• **What the exercise asks**: Within the entries below, find the portion that opens with the line containing "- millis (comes" and closes with the line containing "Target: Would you". Retype that portion exactly and only.
Segment Start: Entries supplied
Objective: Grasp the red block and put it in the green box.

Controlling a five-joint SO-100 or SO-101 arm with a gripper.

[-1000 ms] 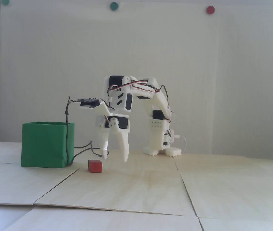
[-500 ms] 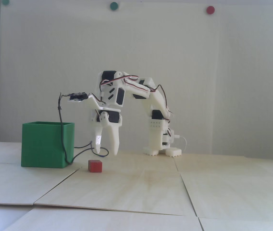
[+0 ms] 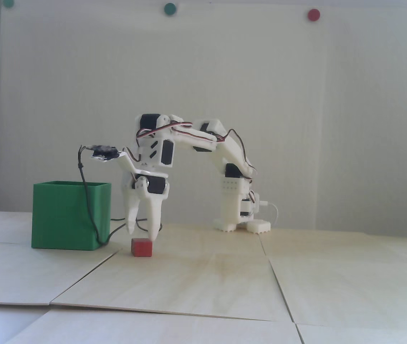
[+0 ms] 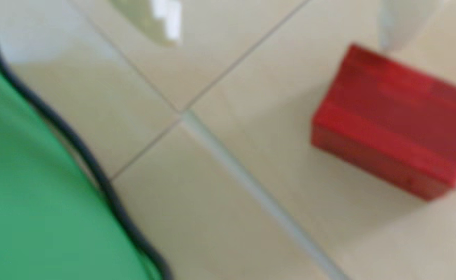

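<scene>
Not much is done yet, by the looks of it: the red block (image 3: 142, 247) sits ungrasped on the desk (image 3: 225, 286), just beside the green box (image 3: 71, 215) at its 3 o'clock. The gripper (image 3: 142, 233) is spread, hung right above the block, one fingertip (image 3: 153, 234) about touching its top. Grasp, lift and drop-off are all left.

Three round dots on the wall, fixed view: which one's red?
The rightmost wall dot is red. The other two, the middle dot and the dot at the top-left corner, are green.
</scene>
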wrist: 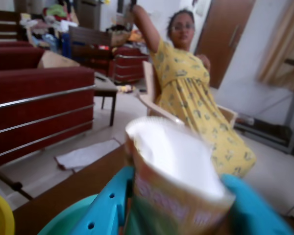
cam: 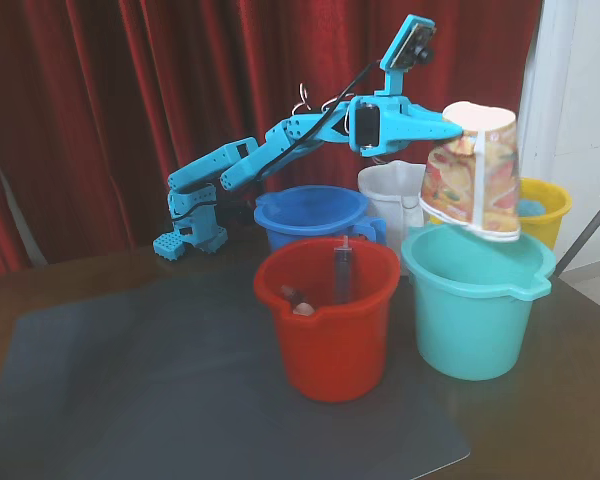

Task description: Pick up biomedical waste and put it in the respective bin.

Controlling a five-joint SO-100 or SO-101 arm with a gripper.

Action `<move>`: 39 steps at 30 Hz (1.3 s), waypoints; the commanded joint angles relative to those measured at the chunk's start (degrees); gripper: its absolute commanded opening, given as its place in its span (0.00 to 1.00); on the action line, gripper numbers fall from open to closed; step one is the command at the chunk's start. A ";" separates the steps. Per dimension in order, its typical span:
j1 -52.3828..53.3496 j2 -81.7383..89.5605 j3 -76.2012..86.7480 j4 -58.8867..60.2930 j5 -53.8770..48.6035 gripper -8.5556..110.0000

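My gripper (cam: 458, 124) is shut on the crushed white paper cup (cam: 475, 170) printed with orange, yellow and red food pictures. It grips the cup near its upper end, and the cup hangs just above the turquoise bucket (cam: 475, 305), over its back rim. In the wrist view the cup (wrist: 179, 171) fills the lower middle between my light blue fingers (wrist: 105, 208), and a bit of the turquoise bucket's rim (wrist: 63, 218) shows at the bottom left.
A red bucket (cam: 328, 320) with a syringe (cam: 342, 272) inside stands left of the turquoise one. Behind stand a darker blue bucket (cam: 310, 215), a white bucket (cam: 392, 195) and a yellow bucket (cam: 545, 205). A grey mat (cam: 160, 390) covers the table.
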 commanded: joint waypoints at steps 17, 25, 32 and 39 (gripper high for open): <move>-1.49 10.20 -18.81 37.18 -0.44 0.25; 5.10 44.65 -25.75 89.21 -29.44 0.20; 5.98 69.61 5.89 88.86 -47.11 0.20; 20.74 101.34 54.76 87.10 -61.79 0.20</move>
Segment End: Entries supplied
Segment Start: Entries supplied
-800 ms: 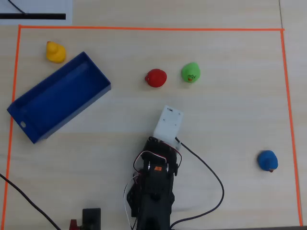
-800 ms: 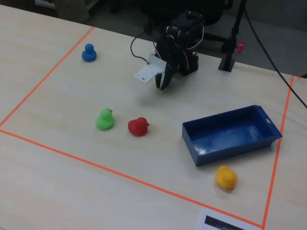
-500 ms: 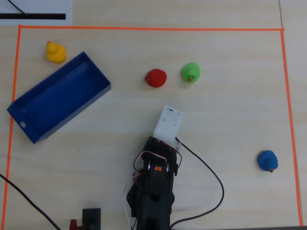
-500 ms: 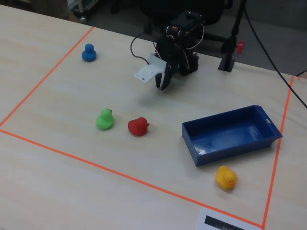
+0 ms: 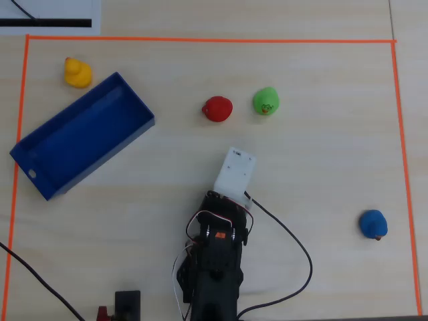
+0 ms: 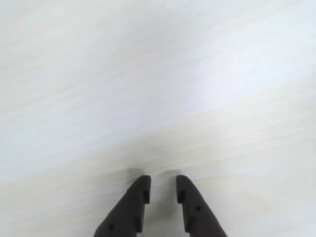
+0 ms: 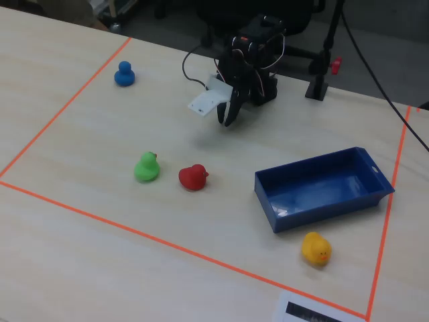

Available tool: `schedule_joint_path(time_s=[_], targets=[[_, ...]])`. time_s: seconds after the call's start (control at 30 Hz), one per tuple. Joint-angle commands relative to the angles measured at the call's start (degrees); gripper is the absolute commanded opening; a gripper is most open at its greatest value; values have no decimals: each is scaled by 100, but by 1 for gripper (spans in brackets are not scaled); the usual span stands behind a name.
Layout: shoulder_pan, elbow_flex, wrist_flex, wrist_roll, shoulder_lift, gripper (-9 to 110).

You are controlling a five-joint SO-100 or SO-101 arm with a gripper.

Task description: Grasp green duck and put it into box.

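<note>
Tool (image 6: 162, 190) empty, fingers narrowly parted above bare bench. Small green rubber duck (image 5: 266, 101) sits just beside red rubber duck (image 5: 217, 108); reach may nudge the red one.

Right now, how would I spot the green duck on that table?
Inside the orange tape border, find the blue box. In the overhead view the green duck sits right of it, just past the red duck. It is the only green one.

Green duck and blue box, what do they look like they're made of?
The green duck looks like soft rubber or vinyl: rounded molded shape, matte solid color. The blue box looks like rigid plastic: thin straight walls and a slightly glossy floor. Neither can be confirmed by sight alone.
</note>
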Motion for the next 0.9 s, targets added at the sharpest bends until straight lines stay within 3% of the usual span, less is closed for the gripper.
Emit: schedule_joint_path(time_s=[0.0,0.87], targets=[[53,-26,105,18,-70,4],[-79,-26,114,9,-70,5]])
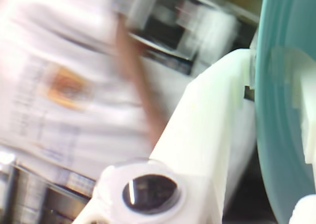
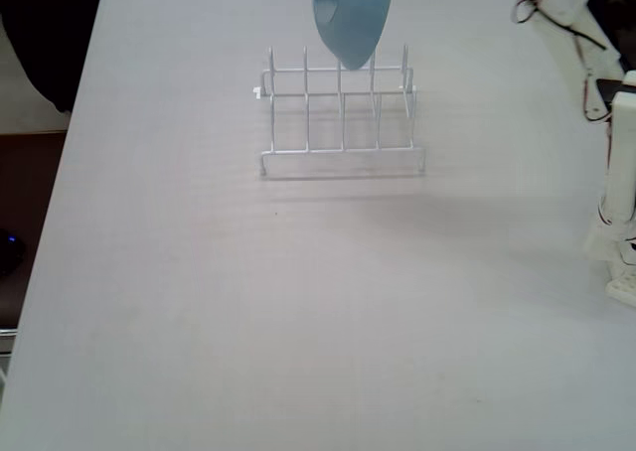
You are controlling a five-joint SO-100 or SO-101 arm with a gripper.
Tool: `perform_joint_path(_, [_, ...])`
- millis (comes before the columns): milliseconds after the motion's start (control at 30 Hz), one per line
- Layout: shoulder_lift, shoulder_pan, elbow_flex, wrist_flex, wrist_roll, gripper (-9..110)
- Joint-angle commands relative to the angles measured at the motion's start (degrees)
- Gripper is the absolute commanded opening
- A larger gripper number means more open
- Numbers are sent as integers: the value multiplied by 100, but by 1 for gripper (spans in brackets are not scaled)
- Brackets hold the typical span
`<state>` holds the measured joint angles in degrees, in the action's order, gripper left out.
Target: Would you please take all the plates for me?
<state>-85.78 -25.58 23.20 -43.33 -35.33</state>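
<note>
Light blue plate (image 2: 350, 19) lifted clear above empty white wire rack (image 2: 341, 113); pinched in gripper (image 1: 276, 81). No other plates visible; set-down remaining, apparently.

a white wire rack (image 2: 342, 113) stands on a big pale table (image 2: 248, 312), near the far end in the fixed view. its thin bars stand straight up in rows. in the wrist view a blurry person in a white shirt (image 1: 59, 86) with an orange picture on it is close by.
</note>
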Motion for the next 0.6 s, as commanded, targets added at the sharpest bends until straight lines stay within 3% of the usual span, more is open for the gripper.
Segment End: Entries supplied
• **Solution**:
- millis (comes before the columns): milliseconds after the motion's start (control at 30 Hz), one per line
- Layout: shoulder_lift, shoulder_pan, elbow_flex, wrist_flex, wrist_roll, gripper (-9..110)
- Joint-angle commands relative to the angles measured at the motion's start (degrees)
- Gripper is the absolute commanded opening
- A larger gripper number means more open
- Numbers are sent as integers: the value multiplied by 100, but by 1 for gripper (spans in brackets are not scaled)
- Brackets hold the typical span
`<state>` holds the measured joint angles in degrees, in the action's order, gripper left out.
Target: Would you please take all the plates for me?

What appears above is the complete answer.